Super Rugby Aotearoa introduce captain's call, goal line drop-out

Super Rugby Aotearoa have introduced two new law variations, including captain's call and goal line drop-outs, for the 2021 season kicking off in just over two weeks.

The variations come following the successful introduction of golden point and the red card replacement laws in 2020.

The new innovations will be introduced as early as this weekend when Super Rugby Aotearoa sides take to the field for their first preseason matches.

The most exciting law introduction, the captain's call, will give each captain one opportunity per match to ask the referee to have the TMO check for an infringement in the lead up to a try, or to review foul play.

The captains will have 10 seconds to make their decision after a try has been awarded and the TMO will be able to go back to the last stoppage in play, regardless of how many phases have been played. While a referral for foul play can be made after any stoppage in play.

If the captain's referral is correct they will retain their captain's call, but if the referee's original decision stands, or the TMO footage is 'not clear and obvious', the captain will lose their referral.

Following the 75th minute mark, the referral can be used more broadly - as long as the captain still retains their one referral -- to check any referee decision, regardless whether a try has been scored.

NZR National Referee's Manager Bryce Lawrence said the captain's call would add another layer of scrutiny on foul play and mitigate any errors from determining the match outcome in the final minutes.

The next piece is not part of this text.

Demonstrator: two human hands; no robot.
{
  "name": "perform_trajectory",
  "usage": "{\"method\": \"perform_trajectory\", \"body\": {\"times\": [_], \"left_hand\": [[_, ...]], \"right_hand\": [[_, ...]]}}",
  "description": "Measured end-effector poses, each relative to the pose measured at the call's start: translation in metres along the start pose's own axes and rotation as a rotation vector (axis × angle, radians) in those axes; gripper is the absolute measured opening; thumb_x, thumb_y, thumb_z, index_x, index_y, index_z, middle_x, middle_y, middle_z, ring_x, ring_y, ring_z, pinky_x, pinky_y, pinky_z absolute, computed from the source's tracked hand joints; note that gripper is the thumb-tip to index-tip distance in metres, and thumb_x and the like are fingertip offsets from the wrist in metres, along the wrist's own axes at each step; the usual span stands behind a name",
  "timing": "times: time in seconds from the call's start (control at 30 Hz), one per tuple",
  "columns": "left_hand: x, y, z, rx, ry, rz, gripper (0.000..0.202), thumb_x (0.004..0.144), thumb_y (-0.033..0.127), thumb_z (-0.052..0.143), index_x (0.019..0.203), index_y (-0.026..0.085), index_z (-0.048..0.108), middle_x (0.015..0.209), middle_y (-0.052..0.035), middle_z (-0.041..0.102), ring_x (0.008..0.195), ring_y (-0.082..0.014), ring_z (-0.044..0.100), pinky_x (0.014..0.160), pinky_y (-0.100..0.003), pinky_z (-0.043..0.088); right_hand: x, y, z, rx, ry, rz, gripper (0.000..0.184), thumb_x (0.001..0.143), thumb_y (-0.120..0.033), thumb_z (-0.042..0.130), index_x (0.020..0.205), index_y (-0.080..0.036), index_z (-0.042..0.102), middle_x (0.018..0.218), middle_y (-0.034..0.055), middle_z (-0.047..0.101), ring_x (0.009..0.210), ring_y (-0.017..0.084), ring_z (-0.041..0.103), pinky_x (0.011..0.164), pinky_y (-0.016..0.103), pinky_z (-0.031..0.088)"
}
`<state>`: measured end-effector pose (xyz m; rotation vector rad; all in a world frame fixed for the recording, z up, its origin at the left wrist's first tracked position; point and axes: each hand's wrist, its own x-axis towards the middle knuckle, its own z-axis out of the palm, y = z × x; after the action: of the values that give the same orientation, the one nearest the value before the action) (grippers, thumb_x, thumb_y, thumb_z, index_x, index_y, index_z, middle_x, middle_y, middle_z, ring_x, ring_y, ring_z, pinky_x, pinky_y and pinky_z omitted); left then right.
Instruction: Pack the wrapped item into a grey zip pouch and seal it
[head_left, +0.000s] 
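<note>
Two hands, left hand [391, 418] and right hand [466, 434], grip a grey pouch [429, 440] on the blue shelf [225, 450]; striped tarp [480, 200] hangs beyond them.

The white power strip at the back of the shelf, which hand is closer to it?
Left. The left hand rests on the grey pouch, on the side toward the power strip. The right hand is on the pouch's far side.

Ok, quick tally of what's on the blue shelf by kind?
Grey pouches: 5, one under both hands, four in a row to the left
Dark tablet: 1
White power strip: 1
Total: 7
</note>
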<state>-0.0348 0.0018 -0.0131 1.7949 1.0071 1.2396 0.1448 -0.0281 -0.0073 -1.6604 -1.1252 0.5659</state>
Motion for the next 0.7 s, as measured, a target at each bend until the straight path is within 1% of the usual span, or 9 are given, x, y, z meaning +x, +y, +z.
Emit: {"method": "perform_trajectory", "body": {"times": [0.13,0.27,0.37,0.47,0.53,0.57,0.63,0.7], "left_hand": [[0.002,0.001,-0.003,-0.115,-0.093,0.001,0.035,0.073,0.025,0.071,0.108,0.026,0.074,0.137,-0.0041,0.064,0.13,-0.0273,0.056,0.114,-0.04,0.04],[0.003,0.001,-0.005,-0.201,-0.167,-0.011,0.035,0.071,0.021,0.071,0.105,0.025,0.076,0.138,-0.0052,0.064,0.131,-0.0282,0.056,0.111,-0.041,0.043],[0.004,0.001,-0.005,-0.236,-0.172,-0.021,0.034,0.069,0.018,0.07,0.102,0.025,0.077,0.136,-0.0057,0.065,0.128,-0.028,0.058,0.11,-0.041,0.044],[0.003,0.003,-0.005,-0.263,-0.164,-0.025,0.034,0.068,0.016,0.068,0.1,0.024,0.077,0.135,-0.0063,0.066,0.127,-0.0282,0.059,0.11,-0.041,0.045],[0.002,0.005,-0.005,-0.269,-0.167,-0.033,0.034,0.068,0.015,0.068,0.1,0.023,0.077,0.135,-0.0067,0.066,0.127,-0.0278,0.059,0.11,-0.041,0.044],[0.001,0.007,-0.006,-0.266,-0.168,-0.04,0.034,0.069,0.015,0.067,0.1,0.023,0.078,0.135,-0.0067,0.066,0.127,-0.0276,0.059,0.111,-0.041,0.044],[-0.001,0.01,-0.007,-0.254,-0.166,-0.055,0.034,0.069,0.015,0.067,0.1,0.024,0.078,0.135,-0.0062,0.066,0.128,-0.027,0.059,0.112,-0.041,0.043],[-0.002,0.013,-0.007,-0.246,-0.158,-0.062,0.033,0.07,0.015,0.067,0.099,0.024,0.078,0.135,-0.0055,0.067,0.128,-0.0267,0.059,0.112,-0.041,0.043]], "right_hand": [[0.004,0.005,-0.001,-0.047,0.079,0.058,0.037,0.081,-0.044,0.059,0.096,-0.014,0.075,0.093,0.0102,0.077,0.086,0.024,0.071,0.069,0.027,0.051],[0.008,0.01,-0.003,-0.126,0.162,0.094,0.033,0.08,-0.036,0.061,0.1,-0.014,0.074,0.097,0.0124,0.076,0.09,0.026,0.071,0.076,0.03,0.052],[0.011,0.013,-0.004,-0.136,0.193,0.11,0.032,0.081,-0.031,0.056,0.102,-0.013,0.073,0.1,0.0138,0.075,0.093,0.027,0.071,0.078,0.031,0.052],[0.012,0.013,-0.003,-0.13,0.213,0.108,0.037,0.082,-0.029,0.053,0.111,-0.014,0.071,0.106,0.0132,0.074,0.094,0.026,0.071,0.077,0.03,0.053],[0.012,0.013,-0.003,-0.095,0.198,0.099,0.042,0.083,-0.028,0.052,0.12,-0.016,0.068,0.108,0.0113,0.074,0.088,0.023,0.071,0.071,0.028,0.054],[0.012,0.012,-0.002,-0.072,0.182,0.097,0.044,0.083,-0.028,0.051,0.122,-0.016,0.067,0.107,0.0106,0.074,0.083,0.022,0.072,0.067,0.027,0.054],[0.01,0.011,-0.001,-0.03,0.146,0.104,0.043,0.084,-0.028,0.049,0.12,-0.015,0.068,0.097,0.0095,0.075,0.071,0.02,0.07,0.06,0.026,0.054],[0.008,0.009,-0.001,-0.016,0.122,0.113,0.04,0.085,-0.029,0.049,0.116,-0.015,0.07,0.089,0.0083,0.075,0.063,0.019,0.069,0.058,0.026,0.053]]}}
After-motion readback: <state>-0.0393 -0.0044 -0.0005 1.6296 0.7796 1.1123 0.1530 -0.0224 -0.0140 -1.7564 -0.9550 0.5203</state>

"We think the captain's referral is a no-brainer," Lawrence said. "Nobody wants to see a match decided on a wrong call, particularly in the final minutes, and especially in a competition as fiercely and closely contested as Super Rugby Aotearoa was in 2020.

"When a match goes down the wire and hangs on a referee's decision, everyone wants to make sure we get a positive outcome.

"Rugby is a fast-paced and, at times complex game, so another set of eyes is always a good thing. We've seen this sort of concept succeed in other sports and we want to see how it goes when applied to rugby."

The second law variation, the new goal line drop-out law, is similar to what Super Rugby AU introduced in 2020. The variation will see a goal line drop-out brought in when an attacking player carrying the ball is held up in the in-goal or knocks the ball on in the in-goal area. A goal line drop-out will also occur when an attacking kick - other than a penalty or drop goal attempt - is grounded by the defending team in their in-goal.

NZR Head of High Performance Mike Anthony said the new law variations were introduced to make the game more attractive.

"We're constantly looking at how we can make the game faster and fairer for players, and a better spectacle for fans and we're hopeful the goal line drop-out and captain's referral will go some way to achieving those objectives in 2021."